## [TASK TO COMPLETE]
Restate each line of the listing exactly, without carrying over any pictures.

## [DATASET EXTRACT]
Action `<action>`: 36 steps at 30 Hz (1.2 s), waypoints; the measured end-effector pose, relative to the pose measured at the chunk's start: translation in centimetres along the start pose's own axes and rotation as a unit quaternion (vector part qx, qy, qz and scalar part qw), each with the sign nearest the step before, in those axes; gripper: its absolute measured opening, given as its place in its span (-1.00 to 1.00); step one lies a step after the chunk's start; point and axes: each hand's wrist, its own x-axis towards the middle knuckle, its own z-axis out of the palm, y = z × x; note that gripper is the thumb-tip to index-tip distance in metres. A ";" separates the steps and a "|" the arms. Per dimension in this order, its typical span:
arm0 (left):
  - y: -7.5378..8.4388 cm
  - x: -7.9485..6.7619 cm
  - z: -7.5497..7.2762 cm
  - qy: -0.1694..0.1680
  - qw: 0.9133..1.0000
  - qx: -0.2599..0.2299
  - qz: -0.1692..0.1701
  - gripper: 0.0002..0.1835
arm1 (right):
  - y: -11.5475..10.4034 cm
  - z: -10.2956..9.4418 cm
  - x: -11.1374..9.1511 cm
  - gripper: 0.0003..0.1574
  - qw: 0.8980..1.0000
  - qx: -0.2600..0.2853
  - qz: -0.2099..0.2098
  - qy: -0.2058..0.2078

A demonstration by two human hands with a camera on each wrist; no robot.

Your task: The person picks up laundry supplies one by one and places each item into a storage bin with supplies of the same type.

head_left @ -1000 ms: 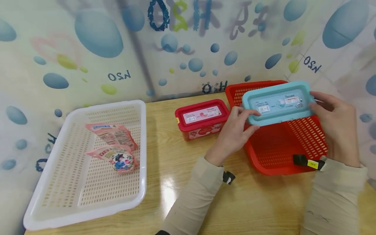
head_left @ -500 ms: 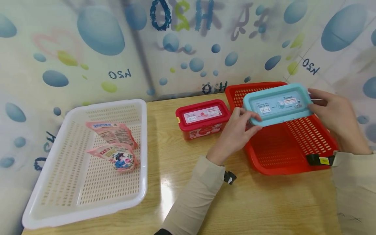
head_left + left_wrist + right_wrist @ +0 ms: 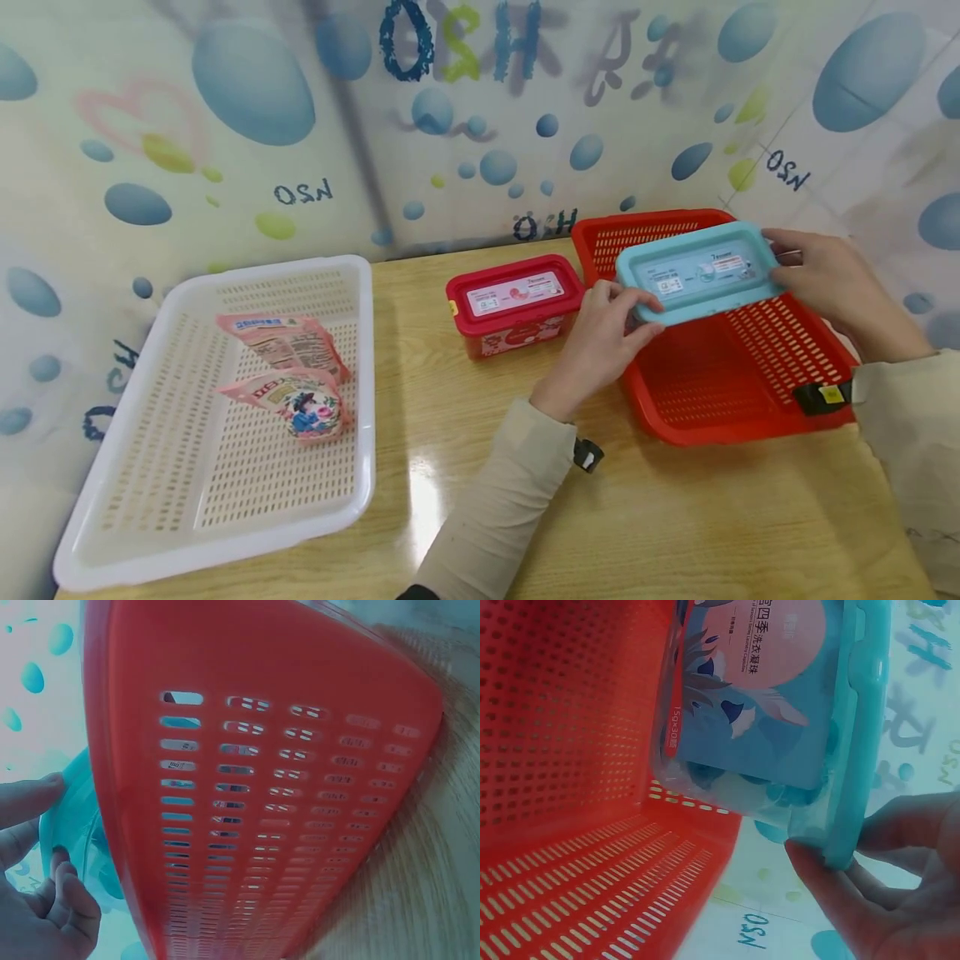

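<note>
A clear box of laundry capsules with a light-blue lid (image 3: pixel 697 273) is held over the red basket (image 3: pixel 712 392). My left hand (image 3: pixel 603 333) pinches the left end of its lid between thumb and fingers. At the right end, my right hand (image 3: pixel 817 271) grips the lid edge. The right wrist view shows the printed front of the capsule box (image 3: pixel 757 690) and, inside, blue capsules, with the red basket wall (image 3: pixel 562 712) beside it. In the left wrist view, the slotted outer wall of the basket (image 3: pixel 247 787) hides most of the box.
A second box with a dark-red lid (image 3: pixel 517 296) stands on the wooden table (image 3: pixel 420 375), left of the red basket. Further left is a white basket (image 3: pixel 150 400) holding pink pouches (image 3: pixel 300 404). A printed curtain (image 3: pixel 300 83) hangs behind.
The light-blue-lidded box has shifted slightly down and left over the red basket. My right forearm has swung outward to the right, while both hands keep hold of the lid ends.
</note>
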 end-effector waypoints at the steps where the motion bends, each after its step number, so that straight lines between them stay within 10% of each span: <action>1: -0.1 0.0 0.0 0.000 1.000 0.005 -0.001 -0.75 | 0.0 0.1 0.1 -0.24 1.000 -0.002 -0.001 -0.004; 36: -1.5 0.4 1.5 -0.013 0.986 0.165 -0.002 -0.40 | 2.6 0.8 2.0 -0.04 0.994 0.002 0.027 -0.109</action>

## [EXERCISE OUTPUT]
Action `<action>`: 36 steps at 30 Hz (1.2 s), waypoints; the measured end-effector pose, relative to the pose measured at the chunk's start: translation in centimetres along the start pose's own axes and rotation as a unit quaternion (vector part qx, qy, qz and scalar part qw), each with the sign nearest the step before, in those axes; gripper: its absolute measured opening, given as its place in its span (-1.00 to 1.00); step one lies a step after the chunk's start; point and axes: each hand's wrist, its own x-axis towards the middle knuckle, its own z-axis out of the palm, y = z × x; note that gripper is the thumb-tip to index-tip distance in metres. A ";" separates the steps and a "|" the arms. Per dimension in this order, its typical span:
arm0 (left):
  - y: -7.5378..8.4388 cm
  - x: -7.9485..6.7619 cm
  - z: -7.5497..7.2762 cm
  - qy: -0.1694..0.1680
  - qw: 0.9133..1.0000
  - qx: -0.2599..0.2299
  - qz: -0.1692..0.1701
  - gripper: 0.0002..0.1835
arm1 (right):
  - y: -11.5475..10.4034 cm
  - z: -10.2956..9.4418 cm
  - x: -11.1374..9.1511 cm
  - gripper: 0.0003..0.1574
  - qw: 0.8980..1.0000
  - qx: -0.2600..0.2853
  - qz: -0.2099..0.2098
  - qy: -0.2058..0.2078

A demonstration by two human hands with a camera on each wrist; no robot.

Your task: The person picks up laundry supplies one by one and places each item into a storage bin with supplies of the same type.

head_left @ -1000 ms: 
head_left @ -500 ms: 
head_left + left_wrist + right_wrist @ +0 ms: 

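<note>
A clear box of laundry capsules with a light-blue lid (image 3: pixel 697 273) is held over the red basket (image 3: pixel 712 392). My left hand (image 3: pixel 603 333) pinches the left end of its lid between thumb and fingers. At the right end, my right hand (image 3: pixel 817 271) grips the lid edge. The right wrist view shows the printed front of the capsule box (image 3: pixel 757 690) and, inside, blue capsules, with the red basket wall (image 3: pixel 562 712) beside it. In the left wrist view, the slotted outer wall of the basket (image 3: pixel 247 787) hides most of the box.
A second box with a dark-red lid (image 3: pixel 517 296) stands on the wooden table (image 3: pixel 420 375), left of the red basket. Further left is a white basket (image 3: pixel 150 400) holding pink pouches (image 3: pixel 300 404). A printed curtain (image 3: pixel 300 83) hangs behind.
The light-blue-lidded box has shifted slightly down and left over the red basket. My right forearm has swung outward to the right, while both hands keep hold of the lid ends.
</note>
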 end-effector waypoints at the steps where the motion bends, each after its step number, so that straight lines between them stay within 10% of each span: <action>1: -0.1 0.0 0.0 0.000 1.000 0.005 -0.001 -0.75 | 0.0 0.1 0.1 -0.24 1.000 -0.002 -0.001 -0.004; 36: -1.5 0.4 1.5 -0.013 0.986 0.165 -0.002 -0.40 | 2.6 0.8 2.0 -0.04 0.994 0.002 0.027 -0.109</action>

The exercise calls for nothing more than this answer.